All fashion is not luxury, and all luxury is not fashion. The two types of consumption are so often mixed together, like two carriages of a train, that sometimes it seems worth relaxing.
Loro Piana presents on the Milan Fashion Week calendar, so it is partially linked to the fashion train. However, really, it is a luxury house that creates collections in line with the seasonal rhythms of fashion but whose main appeal lies in the expert style. Its proprietary textile fabrications include Royal Lightness (an ultra-fine wool/silk blend) and King’s Gift (an ultra-fine merino). Likewise, his collections often draw on a very interesting cross-cultural mélange of perceived nobility that is occasionally embellished with a dash of culture, but which makes you understand very little about fashion.
This season’s presentation revolved around the concept of a cross-continental train journey with influences from Normandy to Persia. In a way it was a return trip: if the presentation was set on a luxury train, the train was decked out in many scarves, shawls and dresses in the ancient, Persian-origin paisley that has been part of Loro Piana’s catalog since the 1970s. A shawl lady’s full-sleeve shirt and pleated skirt look cut in a really pretty red wool/silk jacquard fabric, and came with a matching bag. At the front of the presentation was a fully skirted and beaded tonal paisley jacquard silk dress with a shirling jerkin insert with low suede shoes and a vaguely Central Asian cylindrical felt hat. To the right of the look was a mannequin dressed in a loose-fitting coat, comfortable trousers, more shoes, grosgrain-ribboned paisley-cut slippers, and a wide dupatta scarf covering the head beneath another brim of a felt hat.
These looks shared a costume sense that was more romantic than folkloric: very Julie Christie in them.
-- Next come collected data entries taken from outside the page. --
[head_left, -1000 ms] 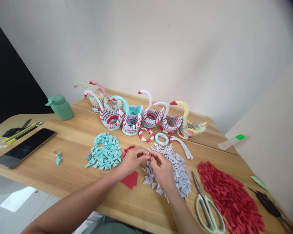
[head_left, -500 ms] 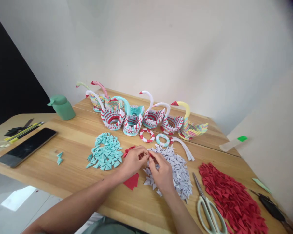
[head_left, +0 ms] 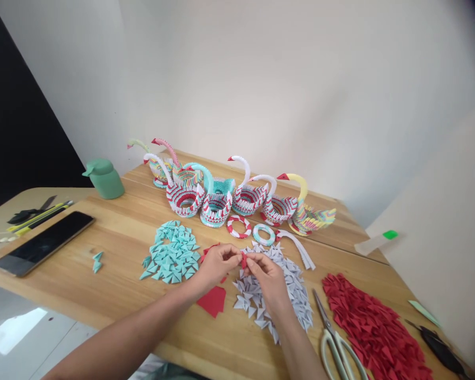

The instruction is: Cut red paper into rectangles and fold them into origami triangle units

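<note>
I cannot read any text, label, brand, number or sign here.
</note>
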A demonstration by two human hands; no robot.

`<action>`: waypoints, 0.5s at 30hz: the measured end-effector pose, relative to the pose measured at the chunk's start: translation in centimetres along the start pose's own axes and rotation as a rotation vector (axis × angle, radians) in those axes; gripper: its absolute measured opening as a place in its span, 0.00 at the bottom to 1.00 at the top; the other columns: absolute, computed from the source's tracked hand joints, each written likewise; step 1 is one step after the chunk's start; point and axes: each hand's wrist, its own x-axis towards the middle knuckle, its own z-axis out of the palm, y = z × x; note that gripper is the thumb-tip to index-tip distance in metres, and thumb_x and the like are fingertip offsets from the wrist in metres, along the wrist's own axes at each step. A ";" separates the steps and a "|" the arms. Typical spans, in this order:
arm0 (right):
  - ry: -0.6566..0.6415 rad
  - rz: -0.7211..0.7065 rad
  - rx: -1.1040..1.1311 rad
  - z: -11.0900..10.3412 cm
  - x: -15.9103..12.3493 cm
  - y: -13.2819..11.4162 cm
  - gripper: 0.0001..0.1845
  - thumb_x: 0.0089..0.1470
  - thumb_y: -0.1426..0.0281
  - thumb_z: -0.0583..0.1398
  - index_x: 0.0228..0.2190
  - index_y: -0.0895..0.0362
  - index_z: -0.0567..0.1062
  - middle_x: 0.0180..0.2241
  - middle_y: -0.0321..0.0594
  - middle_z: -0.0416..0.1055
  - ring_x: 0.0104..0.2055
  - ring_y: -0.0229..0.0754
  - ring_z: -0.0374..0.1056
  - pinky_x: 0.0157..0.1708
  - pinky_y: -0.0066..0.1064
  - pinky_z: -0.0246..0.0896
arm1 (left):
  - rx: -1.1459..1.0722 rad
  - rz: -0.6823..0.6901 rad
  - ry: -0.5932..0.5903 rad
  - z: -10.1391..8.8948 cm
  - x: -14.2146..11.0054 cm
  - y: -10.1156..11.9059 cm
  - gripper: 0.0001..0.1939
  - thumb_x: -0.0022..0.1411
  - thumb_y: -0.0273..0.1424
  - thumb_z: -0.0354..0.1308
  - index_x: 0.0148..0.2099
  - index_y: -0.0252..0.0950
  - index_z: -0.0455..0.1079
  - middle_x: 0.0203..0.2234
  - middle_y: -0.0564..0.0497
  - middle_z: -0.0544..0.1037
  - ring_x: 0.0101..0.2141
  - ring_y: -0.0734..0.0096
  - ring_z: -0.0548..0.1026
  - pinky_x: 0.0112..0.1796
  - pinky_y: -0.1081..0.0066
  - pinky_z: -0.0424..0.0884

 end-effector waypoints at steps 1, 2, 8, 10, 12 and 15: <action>0.002 -0.013 -0.021 0.0 0.0 0.0 0.13 0.47 0.61 0.65 0.31 0.58 0.77 0.21 0.36 0.72 0.24 0.37 0.66 0.28 0.29 0.62 | -0.025 -0.034 -0.016 0.0 0.0 0.1 0.12 0.50 0.37 0.59 0.28 0.31 0.68 0.19 0.54 0.69 0.21 0.79 0.63 0.24 0.77 0.60; 0.004 -0.023 -0.041 0.0 -0.1 0.0 0.13 0.47 0.61 0.65 0.31 0.58 0.77 0.21 0.36 0.72 0.24 0.38 0.66 0.28 0.29 0.62 | -0.049 -0.062 -0.032 -0.1 0.0 0.2 0.14 0.50 0.39 0.60 0.28 0.31 0.67 0.19 0.55 0.69 0.20 0.79 0.63 0.23 0.77 0.59; 0.006 -0.057 -0.135 0.1 -0.2 -0.2 0.13 0.49 0.60 0.63 0.31 0.58 0.76 0.20 0.35 0.71 0.24 0.39 0.66 0.28 0.29 0.61 | -0.088 -0.058 -0.050 -0.2 -0.1 0.0 0.14 0.49 0.39 0.61 0.28 0.31 0.67 0.18 0.55 0.69 0.20 0.79 0.65 0.24 0.77 0.60; 0.007 -0.080 -0.165 0.2 -0.3 -0.2 0.12 0.50 0.61 0.63 0.30 0.58 0.76 0.20 0.34 0.70 0.24 0.39 0.66 0.27 0.29 0.61 | -0.046 -0.020 0.002 0.1 -0.2 -0.1 0.11 0.50 0.36 0.60 0.27 0.32 0.67 0.18 0.55 0.69 0.20 0.80 0.64 0.24 0.77 0.60; 0.011 -0.103 -0.183 0.4 -0.3 -0.2 0.12 0.50 0.61 0.62 0.31 0.57 0.76 0.20 0.34 0.70 0.24 0.39 0.66 0.27 0.28 0.61 | -0.012 0.021 0.066 0.3 -0.3 -0.1 0.09 0.51 0.33 0.59 0.27 0.32 0.66 0.19 0.56 0.68 0.21 0.80 0.63 0.24 0.78 0.59; 0.024 -0.123 -0.181 0.5 -0.3 -0.2 0.11 0.50 0.62 0.62 0.31 0.57 0.76 0.20 0.34 0.70 0.24 0.38 0.65 0.26 0.28 0.61 | -0.049 -0.006 0.067 0.5 -0.4 0.1 0.11 0.51 0.36 0.59 0.28 0.32 0.66 0.18 0.56 0.67 0.20 0.80 0.63 0.23 0.78 0.58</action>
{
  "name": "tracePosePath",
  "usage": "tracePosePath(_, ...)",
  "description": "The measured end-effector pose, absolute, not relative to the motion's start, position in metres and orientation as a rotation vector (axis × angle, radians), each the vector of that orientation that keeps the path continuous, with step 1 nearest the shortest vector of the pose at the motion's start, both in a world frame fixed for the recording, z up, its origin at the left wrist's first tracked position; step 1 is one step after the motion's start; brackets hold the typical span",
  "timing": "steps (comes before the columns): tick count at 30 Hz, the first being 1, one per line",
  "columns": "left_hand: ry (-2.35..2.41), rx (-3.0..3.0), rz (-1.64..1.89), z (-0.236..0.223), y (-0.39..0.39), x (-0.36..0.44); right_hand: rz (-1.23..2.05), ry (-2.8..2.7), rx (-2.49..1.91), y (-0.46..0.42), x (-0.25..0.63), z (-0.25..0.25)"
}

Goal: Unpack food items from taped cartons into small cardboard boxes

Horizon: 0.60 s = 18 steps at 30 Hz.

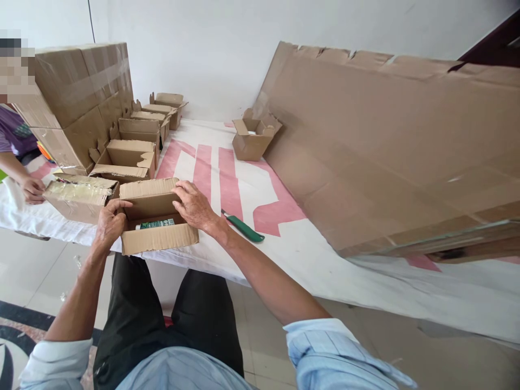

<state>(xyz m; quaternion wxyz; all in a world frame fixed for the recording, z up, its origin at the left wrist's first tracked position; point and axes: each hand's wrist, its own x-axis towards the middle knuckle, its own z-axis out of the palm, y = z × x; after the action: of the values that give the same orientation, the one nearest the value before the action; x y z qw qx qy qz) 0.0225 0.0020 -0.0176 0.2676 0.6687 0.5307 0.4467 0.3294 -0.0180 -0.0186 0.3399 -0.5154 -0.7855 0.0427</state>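
An open cardboard box stands at the table's front edge, its front and back flaps spread outward. Inside lies a green-labelled item, mostly hidden by the front flap. Curled over the box's left edge is my left hand, thumb and fingers closed on the cardboard. My right hand grips the right side near the back flap, fingertips reaching inside. Just left of my left hand sits a taped cardboard box. To the right of my right hand, a green-handled knife rests on the cloth.
Several open small boxes line a stack of large taped cartons at left. Another small open box stands by a large cardboard carton at right. A co-worker's hand is beside the taped box. A pink-and-white cloth covers the table.
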Motion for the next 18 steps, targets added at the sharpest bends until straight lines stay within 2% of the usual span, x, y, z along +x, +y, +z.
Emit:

Doctor Zhivago. This sense of imaginary travelers continued in an ocher-orange coat with a collar embroidered in wool after a cashmere shawl, its paisley dancing in claret, teal, ivory and saffron. The collection was meant to touch upon regional textile traditions and architecture without lingering long enough to become overly literal.
The Luro Piana Express also took on plenty of Mitteleuropean flavours, most forcefully in its Tirol-touched country outerwear for men and women: it looked appealing. Tailoring was casual, typically nostalgic, and broadly mid-century. The last stop seemed to be Paris and its hinterlands, as evidenced by the shawl-collared chenille cashmere/wool weave seemingly inspired by the traditional insulation of Norman Fisherfolk.
Despite the recent fashion claim to so-called quiet luxury that has been widely applied to it, Loro Piana is not really a fashion brand. It is a prestige textile house that develops the concept of inherited or even better, inherent taste that can be applied in many different regions. This collection did just that.